Wow. Just Wow. Have you ever thought about that? What tragedy have we narrowly missed, yet we don’t even know it? Or conversely, what blessings have vanished before we even know of their possibility?

The car accident that was avoided because you lost your keys and were running 10 minutes late.

The breathtaking sunset you missed with your family because you were too busy trying to take the perfect family photo.
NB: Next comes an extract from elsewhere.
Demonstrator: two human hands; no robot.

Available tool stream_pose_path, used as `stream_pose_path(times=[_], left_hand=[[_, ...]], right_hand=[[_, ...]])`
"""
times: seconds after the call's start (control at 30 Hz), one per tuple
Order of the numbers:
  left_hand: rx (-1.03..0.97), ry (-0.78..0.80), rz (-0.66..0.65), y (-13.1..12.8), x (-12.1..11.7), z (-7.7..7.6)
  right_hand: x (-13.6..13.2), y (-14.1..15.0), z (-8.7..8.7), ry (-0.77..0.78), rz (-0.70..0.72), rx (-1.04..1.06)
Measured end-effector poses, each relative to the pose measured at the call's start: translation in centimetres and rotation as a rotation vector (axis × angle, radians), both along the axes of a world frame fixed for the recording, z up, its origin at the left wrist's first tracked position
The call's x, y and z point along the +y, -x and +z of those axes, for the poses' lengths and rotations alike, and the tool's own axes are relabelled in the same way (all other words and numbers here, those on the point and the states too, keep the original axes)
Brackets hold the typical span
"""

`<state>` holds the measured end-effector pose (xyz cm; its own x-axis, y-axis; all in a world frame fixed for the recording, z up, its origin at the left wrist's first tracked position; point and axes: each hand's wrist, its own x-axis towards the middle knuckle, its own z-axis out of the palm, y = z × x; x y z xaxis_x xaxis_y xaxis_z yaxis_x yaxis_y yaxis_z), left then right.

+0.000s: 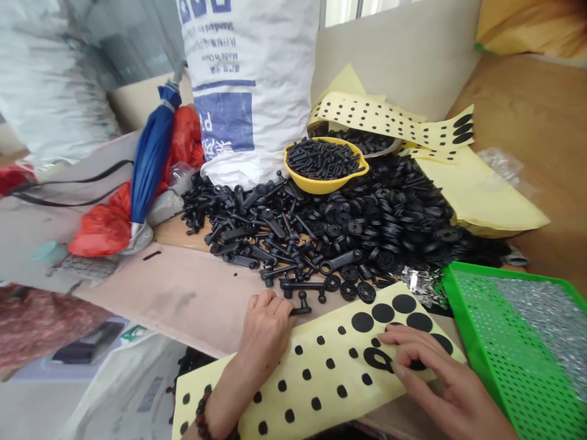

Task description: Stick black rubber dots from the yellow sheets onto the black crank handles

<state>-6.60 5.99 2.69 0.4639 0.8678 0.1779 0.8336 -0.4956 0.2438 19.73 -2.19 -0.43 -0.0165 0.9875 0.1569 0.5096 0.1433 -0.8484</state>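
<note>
A yellow sticker sheet (321,373) with black round and square pads lies on the table's near edge. My left hand (266,327) rests on its upper left corner, fingers curled over a black T-shaped plastic part (300,305). My right hand (426,373) lies on the sheet's right side, fingertips pressed together at a black ring-shaped pad (376,359). Just beyond the sheet spreads a big heap of black plastic arms and round discs (330,226).
A yellow bowl (321,183) of small black screws sits on the heap. A green perforated tray (518,342) with silver bits stands at right. Further sticker sheets (389,119), a white sack (247,85), a blue umbrella (151,153) and red bags (103,229) lie behind.
</note>
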Motion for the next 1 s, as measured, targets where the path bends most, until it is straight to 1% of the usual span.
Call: stream_pose_path(times=[0.07, 0.1, 0.13, 0.2, 0.23, 0.27, 0.3, 0.33, 0.37, 0.4, 0.43, 0.53, 0.57, 0.63, 0.67, 0.73, 0.8, 0.83, 0.9, 0.97, 1.0], left_hand=[[-0.351, 0.132, 0.027, -1.2, -0.2, 0.5], [-0.548, 0.242, 0.053, -2.1, -0.3, 0.8], [-0.744, 0.377, 0.078, -3.0, -0.4, 1.0], [-1.080, 0.665, 0.117, -4.8, -0.5, 1.1], [-1.201, 0.778, 0.132, -5.6, -0.6, 0.9], [-1.280, 0.852, 0.145, -6.2, -0.6, 0.6], [-1.310, 0.889, 0.157, -6.6, -0.7, 0.2], [-1.285, 0.893, 0.156, -6.7, -0.8, -0.2], [-1.198, 0.871, 0.141, -6.6, -0.9, -0.6], [-1.056, 0.825, 0.118, -6.3, -1.0, -0.9], [-0.868, 0.752, 0.090, -5.8, -1.0, -1.0], [-0.239, 0.419, 0.007, -4.5, -1.3, -0.5], [-0.083, 0.306, -0.033, -4.4, -1.4, -0.1], [0.109, 0.132, -0.166, -4.5, -1.6, 0.5], [0.154, 0.080, -0.251, -4.8, -1.6, 0.7], [0.185, 0.032, -0.410, -5.6, -1.6, 0.5], [0.184, 0.027, -0.506, -6.3, -1.3, 0.0], [0.177, 0.035, -0.530, -6.6, -1.0, -0.2], [0.123, 0.084, -0.537, -6.9, -0.4, -0.3], [0.015, 0.211, -0.499, -6.9, 0.2, 0.2], [-0.058, 0.295, -0.455, -6.8, 0.5, 0.6]], right_hand=[[-0.4, 0.3, 1.0, 0.135, -0.052, 0.210], [-0.6, 0.5, 1.5, 0.203, -0.085, 0.320], [-0.7, 0.6, 1.9, 0.259, -0.111, 0.421], [-0.8, 0.9, 2.3, 0.327, -0.103, 0.561], [-0.8, 1.0, 2.3, 0.340, -0.083, 0.601], [-0.7, 1.0, 2.1, 0.347, -0.070, 0.628], [-0.6, 1.0, 1.8, 0.350, -0.066, 0.643], [-0.5, 1.0, 1.4, 0.358, -0.066, 0.647], [-0.4, 0.9, 1.0, 0.370, -0.069, 0.643], [-0.3, 0.9, 0.5, 0.386, -0.066, 0.635], [-0.2, 0.9, 0.2, 0.403, -0.057, 0.627], [-0.1, 1.0, -0.3, 0.433, -0.073, 0.633], [0.0, 1.0, -0.3, 0.431, -0.088, 0.642], [0.0, 1.1, -0.1, 0.418, -0.099, 0.663], [0.1, 1.2, 0.0, 0.409, -0.095, 0.678], [0.1, 1.2, -0.1, 0.397, -0.102, 0.718], [0.1, 1.2, -0.3, 0.393, -0.153, 0.772], [0.0, 1.2, -0.4, 0.391, -0.194, 0.809], [-0.2, 1.0, -0.6, 0.382, -0.275, 0.894], [-0.5, 0.4, -0.5, 0.363, -0.326, 0.957], [-0.6, 0.0, -0.4, 0.351, -0.327, 0.963]])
When I think about my life and Epilogue, I take comfort that someday all of those secrets will be brought to light. I often talk to my children about how wonderful Heaven will be. Usually it is after that have asked me a particularly difficult question, and I quickly refer them to Jesus. “Ask Him in Heaven! He will tell you!” Oh how busy they will keep Him! All joking aside, I do believe that we will be able to learn about things that we never could comprehend during our time here on Earth.

One time during my life that I really want to have a heart to heart with Jesus about is in 2013. It was when my husband, Eric, and I were going through fertility treatments. We had been extremely prayerful about each decision we made along the way, so we were confident we were in God’s will for our family. We had been cautiously optimistic that we were going to get pregnant. Why not? It was the direction that God was leading us, right? Even so, it was a long, hard, tear filled year for me.

After the second round of failed IVF and a surgery that left me without my fallopian tubes, the nail was in the proverbial coffin. The babies that I had loved and rocked in my dreams would never be. Why had God led us down this road only to be heartbroken?

I remember crying to my mom one day asking her to pray for me because I having such a hard time dealing with the anger and sadness I was feeling. Why didn’t God answer our prayers? She gently spoke to me. “Stephanie, you cannot see the whole story as God can. Perhaps He is saving you from even more pain down the road.”

I had never thought about that. What if I had gotten pregnant but it had ended in a miscarriage? Did God save me from that pain? Or the book that I have written about my battle with Infertility…I never would have felt led to share my story if I had a different ending. How many people am I helping by sharing my story? The horrible surgery I had to remove my fallopian tubes. Could that impact my health down the road? There are some studies that it reduces the risk of Ovarian Cancer. Could that have saved me for the children I have been blessed with?

The bottom line is that I can’t know the answers to everything this side of Heaven. I have to trust that God has written the best story for my life. He is the Author of my story. And I look forward to my book club with Him when I finally get to read my Epilogue.